# TASK PROMPT
Copy each line from the records below in which the word "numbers" is found.
# # #
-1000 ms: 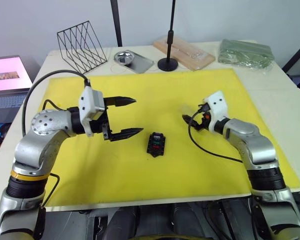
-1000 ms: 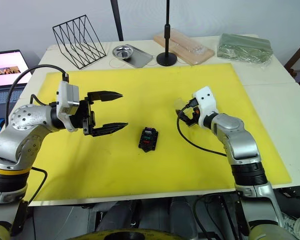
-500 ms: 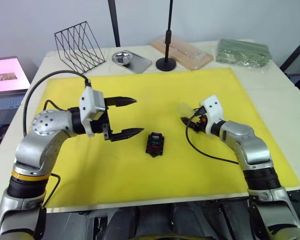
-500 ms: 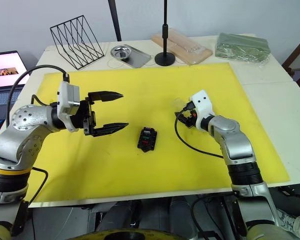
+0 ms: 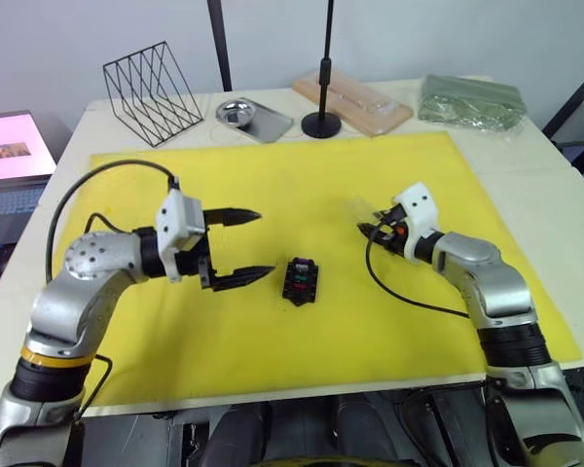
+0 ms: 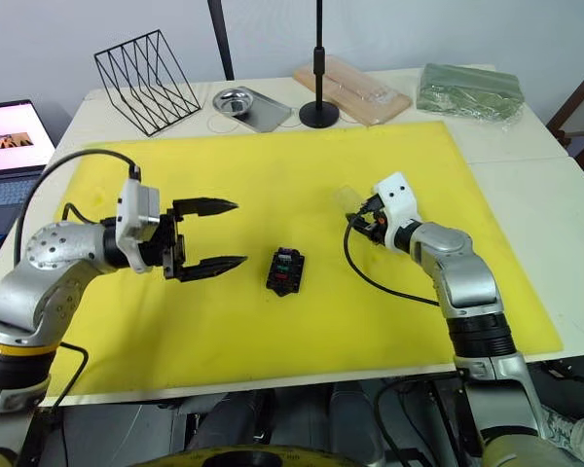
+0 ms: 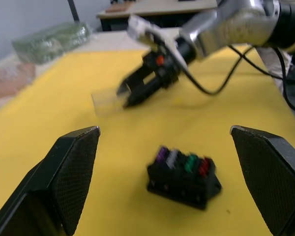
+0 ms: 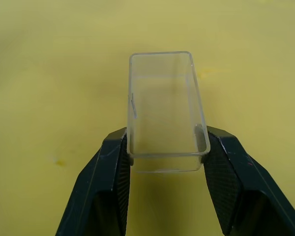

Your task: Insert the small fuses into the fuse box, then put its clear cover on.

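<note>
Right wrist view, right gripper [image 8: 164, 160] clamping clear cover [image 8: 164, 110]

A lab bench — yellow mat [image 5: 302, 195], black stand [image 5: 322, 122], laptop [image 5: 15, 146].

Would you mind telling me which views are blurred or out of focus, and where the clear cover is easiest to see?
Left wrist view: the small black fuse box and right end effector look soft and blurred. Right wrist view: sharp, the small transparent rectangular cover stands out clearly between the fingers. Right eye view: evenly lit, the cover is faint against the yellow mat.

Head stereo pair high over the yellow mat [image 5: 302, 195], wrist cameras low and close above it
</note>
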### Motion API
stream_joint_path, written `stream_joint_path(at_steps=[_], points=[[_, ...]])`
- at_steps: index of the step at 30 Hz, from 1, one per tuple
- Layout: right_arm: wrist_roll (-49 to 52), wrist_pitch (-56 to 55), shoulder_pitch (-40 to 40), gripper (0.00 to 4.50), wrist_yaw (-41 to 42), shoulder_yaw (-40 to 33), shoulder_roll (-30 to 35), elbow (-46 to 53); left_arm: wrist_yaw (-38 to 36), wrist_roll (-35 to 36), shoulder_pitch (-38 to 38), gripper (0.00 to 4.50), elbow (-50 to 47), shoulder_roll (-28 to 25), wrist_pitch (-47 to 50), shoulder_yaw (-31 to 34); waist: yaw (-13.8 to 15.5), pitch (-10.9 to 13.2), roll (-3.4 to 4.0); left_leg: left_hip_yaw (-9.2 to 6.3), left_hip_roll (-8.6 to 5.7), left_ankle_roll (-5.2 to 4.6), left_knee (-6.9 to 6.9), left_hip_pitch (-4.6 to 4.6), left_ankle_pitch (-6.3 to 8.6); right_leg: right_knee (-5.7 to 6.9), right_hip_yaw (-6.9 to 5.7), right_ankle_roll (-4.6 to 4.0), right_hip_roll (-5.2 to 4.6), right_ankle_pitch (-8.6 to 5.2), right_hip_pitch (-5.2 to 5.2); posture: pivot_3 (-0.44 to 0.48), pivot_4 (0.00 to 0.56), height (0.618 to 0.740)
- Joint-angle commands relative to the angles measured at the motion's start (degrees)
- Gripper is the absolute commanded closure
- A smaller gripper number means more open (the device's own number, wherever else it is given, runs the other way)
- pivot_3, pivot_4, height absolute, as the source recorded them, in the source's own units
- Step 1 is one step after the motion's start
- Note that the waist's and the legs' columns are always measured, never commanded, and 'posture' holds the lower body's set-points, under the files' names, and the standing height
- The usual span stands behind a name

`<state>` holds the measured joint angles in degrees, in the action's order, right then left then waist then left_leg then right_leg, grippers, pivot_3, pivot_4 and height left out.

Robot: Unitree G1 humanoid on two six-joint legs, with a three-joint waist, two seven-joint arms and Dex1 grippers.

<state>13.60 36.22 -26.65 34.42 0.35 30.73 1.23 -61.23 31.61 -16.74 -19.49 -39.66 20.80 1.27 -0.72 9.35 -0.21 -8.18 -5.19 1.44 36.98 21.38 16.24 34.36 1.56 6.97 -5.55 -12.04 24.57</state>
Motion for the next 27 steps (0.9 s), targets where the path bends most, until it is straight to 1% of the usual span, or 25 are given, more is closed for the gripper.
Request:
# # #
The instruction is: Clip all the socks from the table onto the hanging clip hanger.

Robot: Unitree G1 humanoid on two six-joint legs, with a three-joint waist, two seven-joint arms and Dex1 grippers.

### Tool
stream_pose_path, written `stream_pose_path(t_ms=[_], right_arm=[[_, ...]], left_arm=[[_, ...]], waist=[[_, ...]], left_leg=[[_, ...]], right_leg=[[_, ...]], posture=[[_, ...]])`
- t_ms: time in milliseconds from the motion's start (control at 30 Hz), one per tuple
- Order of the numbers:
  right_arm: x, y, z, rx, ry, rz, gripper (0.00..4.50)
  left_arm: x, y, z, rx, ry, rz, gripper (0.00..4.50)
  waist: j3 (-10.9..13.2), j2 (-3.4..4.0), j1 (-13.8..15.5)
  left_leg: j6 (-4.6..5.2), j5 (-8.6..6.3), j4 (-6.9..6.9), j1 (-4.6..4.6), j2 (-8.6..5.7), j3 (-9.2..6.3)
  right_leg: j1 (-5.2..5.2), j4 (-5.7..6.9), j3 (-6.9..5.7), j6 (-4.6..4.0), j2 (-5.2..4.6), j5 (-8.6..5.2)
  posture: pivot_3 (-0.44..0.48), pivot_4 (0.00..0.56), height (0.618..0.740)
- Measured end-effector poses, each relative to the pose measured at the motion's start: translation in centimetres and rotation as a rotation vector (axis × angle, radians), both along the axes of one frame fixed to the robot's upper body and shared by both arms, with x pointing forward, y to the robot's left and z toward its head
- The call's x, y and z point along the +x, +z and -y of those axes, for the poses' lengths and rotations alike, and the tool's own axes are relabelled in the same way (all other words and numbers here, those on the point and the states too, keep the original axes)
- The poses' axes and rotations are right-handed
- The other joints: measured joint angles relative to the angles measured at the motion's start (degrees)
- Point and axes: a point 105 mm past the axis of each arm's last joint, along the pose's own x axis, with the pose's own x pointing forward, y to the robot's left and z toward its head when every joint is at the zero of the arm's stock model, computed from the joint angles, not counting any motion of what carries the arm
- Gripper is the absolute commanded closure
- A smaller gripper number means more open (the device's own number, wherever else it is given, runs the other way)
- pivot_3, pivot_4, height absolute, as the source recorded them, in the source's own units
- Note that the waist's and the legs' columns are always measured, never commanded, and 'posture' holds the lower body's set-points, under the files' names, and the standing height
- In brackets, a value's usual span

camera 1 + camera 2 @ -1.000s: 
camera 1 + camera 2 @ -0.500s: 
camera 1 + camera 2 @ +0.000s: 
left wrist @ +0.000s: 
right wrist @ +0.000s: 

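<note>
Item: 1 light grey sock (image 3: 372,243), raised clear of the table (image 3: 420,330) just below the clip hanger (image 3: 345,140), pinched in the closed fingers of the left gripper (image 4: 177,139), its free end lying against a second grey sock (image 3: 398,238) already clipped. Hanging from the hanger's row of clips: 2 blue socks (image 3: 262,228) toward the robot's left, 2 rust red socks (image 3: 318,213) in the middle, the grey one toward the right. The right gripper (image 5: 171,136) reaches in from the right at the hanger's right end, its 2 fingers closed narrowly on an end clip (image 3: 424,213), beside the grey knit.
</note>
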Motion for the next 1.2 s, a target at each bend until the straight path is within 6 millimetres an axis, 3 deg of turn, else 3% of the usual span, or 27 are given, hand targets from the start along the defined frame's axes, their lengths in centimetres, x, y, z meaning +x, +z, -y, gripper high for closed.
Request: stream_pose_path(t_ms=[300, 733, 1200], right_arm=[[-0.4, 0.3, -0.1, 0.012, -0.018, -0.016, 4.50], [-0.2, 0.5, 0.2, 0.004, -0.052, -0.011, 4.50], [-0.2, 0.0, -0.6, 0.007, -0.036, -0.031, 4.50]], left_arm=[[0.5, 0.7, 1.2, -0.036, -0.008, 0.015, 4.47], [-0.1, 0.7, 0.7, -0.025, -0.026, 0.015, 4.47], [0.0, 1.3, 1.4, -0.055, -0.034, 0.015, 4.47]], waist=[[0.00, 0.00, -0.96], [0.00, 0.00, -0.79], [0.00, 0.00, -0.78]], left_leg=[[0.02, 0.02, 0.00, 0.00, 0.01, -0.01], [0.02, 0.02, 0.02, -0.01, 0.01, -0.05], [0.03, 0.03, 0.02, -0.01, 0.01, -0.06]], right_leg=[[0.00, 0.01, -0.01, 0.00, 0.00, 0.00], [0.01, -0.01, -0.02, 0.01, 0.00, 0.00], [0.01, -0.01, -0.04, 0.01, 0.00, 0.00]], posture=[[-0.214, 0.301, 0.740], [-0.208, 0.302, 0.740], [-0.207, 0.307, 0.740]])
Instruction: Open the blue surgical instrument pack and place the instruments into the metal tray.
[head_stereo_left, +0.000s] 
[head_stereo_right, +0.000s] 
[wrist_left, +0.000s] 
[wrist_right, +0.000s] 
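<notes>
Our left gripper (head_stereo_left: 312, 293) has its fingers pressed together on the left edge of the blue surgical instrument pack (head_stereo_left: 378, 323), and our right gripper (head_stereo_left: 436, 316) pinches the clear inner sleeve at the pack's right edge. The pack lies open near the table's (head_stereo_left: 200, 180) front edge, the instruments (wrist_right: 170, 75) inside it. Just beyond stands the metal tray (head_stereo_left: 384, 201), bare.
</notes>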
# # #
# TASK SOLUTION
- Order of the numbers:
- The call's x, y and z point along the +x, +z and -y of those axes, for the poses' lengths and rotations alike, and the tool's own axes are relabelled in the same way (all other words and numbers here, those on the point and the states too, keep the original axes)

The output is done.